Le 2 juin, sous l’égide du pouvoir syrien, 70 représentants de clans et tribus arabes syro-irakiennes se sont retrouvés à Deir Hafar, à quelques kilomètres de la zone tenue par les Forces démocratiques syriennes (FDS), les forces américaines et les forces françaises. L’objectif officiellement poursuivi par Damas est de mettre dehors les «Américains et les étrangers», selon la terminologie officielle, en s’alliant le plus de tribus et clans de l’Est syrien.
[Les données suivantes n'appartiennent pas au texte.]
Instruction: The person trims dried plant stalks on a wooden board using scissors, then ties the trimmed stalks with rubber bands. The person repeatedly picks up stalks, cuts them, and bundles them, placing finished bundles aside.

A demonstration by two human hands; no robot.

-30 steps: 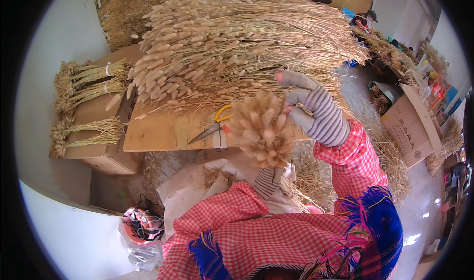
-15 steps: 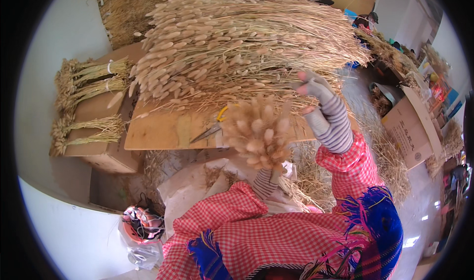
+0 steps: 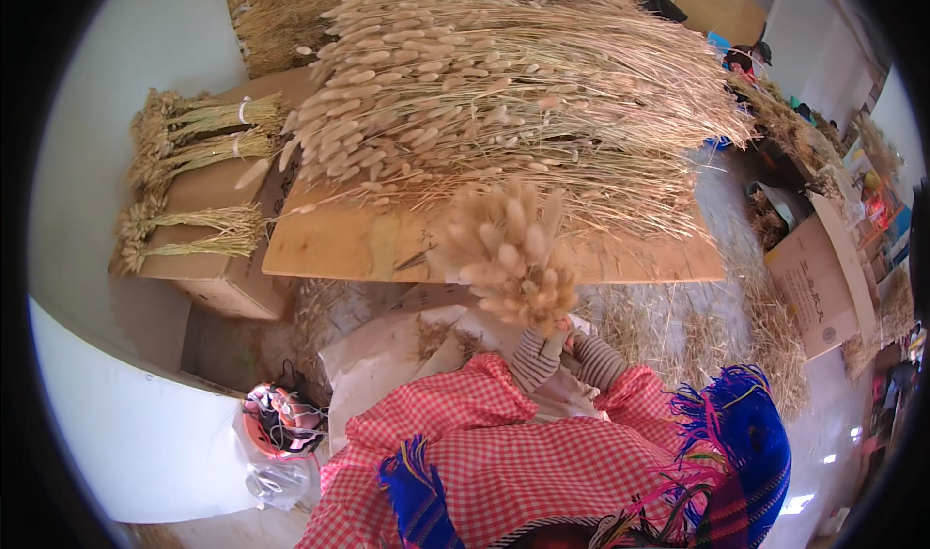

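One thick bunch of dried bunny-tail grass (image 3: 513, 253) is held up at the near edge of a wooden tabletop (image 3: 358, 244), a left hand (image 3: 536, 358) in a striped glove clamped around its stems. The right hand (image 3: 593, 362), gloved to match, sits close beside the left at the bunch's base; whether its half-hidden fingers are closed cannot be told. A deep heap of grass stalks (image 3: 542, 94) covers much of the tabletop. Left of it, tied bundles (image 3: 208, 233) lie on a cardboard box (image 3: 208, 188); right of it stands an open carton (image 3: 809, 282).
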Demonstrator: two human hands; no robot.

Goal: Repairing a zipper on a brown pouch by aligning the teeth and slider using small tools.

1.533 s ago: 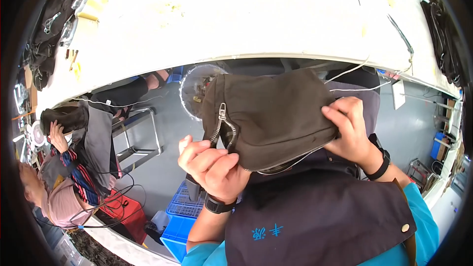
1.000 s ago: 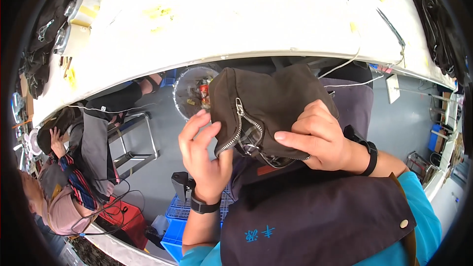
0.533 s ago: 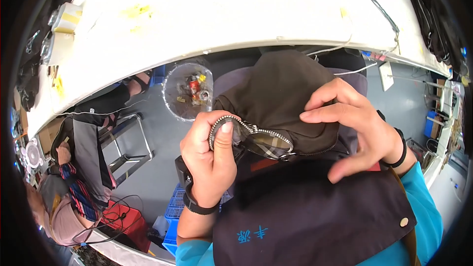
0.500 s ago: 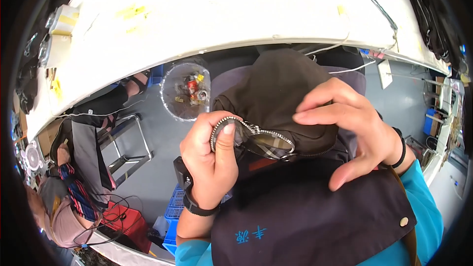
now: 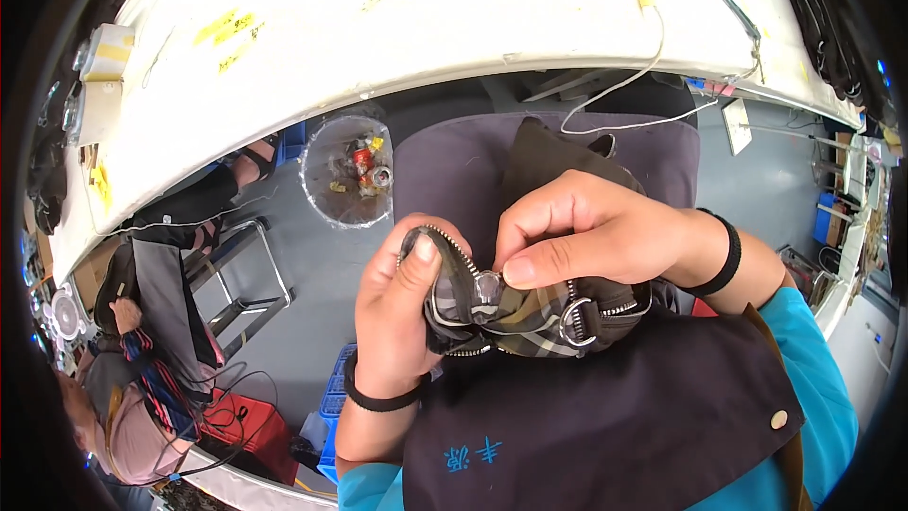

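Clear of table edge — left grip and right grip hold a pouch.

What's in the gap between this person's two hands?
Between left hand and right hand, the head view shows the dark bag's zipper and plaid lining.

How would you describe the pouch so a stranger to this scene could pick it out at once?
Find the long white table curving across the top, then look below it to the person in turquoise sleeves. Between that person's left grip and right grip is a dark brown pouch. Plaid fabric shows at its silver-toothed zip, setting it apart from the dark apron just below.
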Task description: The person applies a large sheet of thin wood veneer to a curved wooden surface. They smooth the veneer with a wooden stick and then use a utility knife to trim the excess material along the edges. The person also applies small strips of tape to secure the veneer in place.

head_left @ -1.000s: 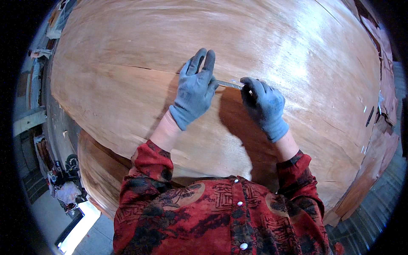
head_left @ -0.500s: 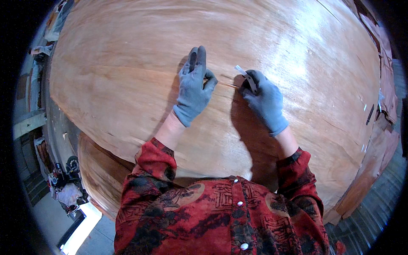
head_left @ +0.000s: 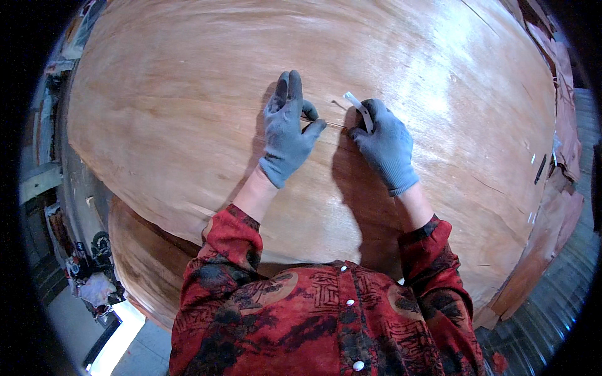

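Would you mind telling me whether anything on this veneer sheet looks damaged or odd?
Yes: a thin split runs through the veneer sheet between the left hand and the right hand, which holds a pale strip. Torn veneer scraps lie along the right edge.

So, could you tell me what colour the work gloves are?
Grey-blue, on left hand and right hand; head view.

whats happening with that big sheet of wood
A person in grey gloves leans over a wide veneer sheet. The left hand presses flat on it beside a thin split in the wood. The right hand grips a small pale strip, maybe tape or a blade, at the split's other end.
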Tool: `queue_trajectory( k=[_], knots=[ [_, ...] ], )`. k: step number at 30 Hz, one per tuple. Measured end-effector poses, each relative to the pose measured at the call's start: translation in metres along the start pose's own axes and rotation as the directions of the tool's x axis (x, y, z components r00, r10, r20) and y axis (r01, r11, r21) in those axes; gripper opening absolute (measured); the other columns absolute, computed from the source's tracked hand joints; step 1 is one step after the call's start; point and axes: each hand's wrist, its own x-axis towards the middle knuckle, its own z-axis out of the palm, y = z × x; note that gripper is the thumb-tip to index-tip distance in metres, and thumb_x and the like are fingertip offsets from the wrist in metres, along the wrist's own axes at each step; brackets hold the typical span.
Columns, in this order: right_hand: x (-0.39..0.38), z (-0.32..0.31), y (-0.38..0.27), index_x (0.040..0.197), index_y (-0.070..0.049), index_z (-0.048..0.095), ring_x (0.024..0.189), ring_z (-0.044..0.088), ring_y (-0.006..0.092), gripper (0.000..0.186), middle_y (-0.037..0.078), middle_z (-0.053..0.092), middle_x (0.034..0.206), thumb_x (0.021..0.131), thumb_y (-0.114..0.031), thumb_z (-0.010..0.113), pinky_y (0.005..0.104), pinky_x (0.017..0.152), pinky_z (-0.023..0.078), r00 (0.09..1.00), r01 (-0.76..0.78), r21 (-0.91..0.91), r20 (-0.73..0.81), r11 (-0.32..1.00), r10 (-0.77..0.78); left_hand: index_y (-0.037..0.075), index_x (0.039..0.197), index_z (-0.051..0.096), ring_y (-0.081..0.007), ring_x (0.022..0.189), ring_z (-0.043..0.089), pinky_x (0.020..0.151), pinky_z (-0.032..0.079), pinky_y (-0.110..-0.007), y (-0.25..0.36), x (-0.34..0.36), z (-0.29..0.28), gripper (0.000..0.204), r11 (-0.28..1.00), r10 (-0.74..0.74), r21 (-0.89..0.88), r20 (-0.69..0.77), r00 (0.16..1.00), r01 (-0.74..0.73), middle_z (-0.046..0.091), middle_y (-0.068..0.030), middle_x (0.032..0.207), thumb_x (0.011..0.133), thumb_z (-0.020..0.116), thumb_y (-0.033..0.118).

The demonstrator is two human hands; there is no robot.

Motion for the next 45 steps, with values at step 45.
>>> queue_trajectory(
  k=[45],
  knots=[
    [0.044,-0.022,-0.030,0.087,-0.007,0.069,0.087,0.063,0.0329,0.035,0.017,0.065,0.090,0.076,-0.039,0.060,0.0414,0.073,0.051,0.892,0.128,-0.472,0.439,0.872,0.107,-0.003,0.141,0.002,-0.0417,0.132,0.018,0.106,0.012,-0.052,0.025,-0.037,0.012,0.093,0.956,0.167,0.253,-0.047,0.985,-0.150,0.049,-0.0170,0.123,0.077,0.064,0.023]
  ],
)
Les autorités kurdes ont, par ailleurs, empêché plusieurs dizaines de représentants tribaux de s’y rendre. Cette rencontre fait écho à la visite à Kobané, un jour auparavant, de conseillers militaires saoudiens, émiratis et jordaniens aux FDS, dont la structure souffre actuellement de défections de sa composante arabe. Le but affiché est de créer, avec le financement de ces trois pays, une force de gardes-frontières ayant comme noyau dur le groupe armé «Sanadid» de la tribu des Shammar (également présente à la rencontre pro-gouvernement du 2 juin), soit autour de 4 000 hommes. Deux bureaux de recrutement ouvriraient à Hassakeh et Qamishly dans le Nord-Est syrien, et tout nouvel engagé recevrait une solde de 200 dollars.
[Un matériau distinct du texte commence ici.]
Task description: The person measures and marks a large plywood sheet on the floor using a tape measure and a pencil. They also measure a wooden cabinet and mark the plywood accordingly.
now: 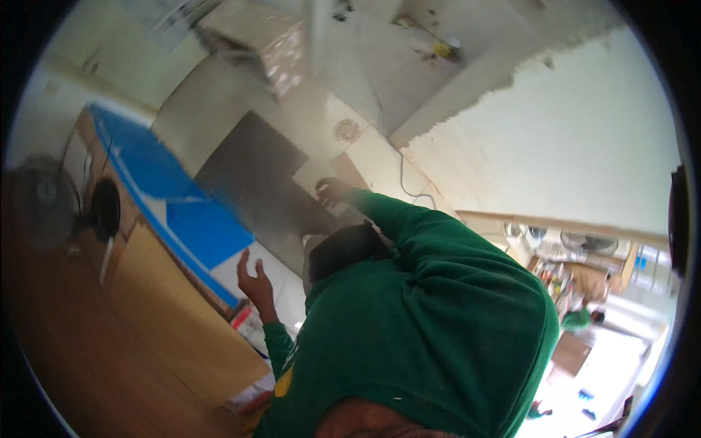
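Observation:
My left hand (255,282) is raised with its fingers apart and nothing in it, by the near corner of a bright blue sheet (204,232). The sheet lies along a long work surface on the left. Farther out, my right hand (334,192) reaches across in front of my body. Its fingers are loosely bent and apart, somewhat blurred, and no object shows in them. Beyond the hands, a dark grey flat panel (255,166) lies on the floor. Green sleeves cover both of my arms.
A brown board (186,317) runs along the left, with a blurred fan (47,197) beside it. A thin cable (403,175) trails over the floor by the wall (555,139). Far right, a person in green (577,319) is near cluttered shelves.

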Demonstrator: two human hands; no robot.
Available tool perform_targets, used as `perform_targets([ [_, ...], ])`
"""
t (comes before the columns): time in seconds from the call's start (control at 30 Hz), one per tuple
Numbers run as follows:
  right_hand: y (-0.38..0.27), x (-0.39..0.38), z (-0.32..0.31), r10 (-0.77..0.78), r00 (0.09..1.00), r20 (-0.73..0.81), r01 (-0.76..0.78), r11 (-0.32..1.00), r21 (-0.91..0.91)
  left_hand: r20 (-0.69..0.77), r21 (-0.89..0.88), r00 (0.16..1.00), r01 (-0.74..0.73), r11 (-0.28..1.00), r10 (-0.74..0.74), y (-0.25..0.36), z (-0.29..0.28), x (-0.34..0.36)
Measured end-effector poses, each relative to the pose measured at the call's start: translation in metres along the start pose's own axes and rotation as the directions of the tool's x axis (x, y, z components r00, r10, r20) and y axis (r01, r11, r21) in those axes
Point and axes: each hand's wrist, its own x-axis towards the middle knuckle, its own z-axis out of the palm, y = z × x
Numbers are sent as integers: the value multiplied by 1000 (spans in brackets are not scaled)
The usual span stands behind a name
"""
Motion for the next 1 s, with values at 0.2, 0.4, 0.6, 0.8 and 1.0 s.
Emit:
perform_targets([
  [0.2,128,-141,-143,22,877,-480,89,974,208,564,16,825,14,1000,-21,1,97,16],
  [0.4,302,-247,-121,236,712,-661,77,910,408,934,193,357,-582,790,35,-20,172,67],
  [0.6,403,-310,-8,548,683,-482,-197,774,602,974,217,204,-720,659,-98,37,257,136],
  [0.8,321,-338,71,836,259,-483,420,353,836,982,164,170,-554,816,-82,133,398,187],
  [1.0,273,-318,107,889,86,-450,757,236,610,975,219,86,-229,948,-204,271,538,160],
])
Cette rencontre a eu lieu alors que, ces derniers jours, l’Armée arabe syrienne (AAS) a essuyé au moins deux raids coordonnés de l’Etat islamique (EI). Ses positions le long de l’Euphrate ont été prises en étau depuis le triangle désertique d’El-Sukhnah – Deir ez-Zor – Al Bukamal, et depuis les villages tenus par l’EI d’Hajin, al-Jalaa et el-Sha’afah. Réunir dans une alliance le plus de tribus pourrait aider l’AAS à maîtriser l’EI dans cette zone, à prendre pied de l’autre côté de l’Euphrate, et à s’assurer le contrôle des champs de pétrole d’Al-Omar sur lesquels se trouve la tribu des Uqaydat.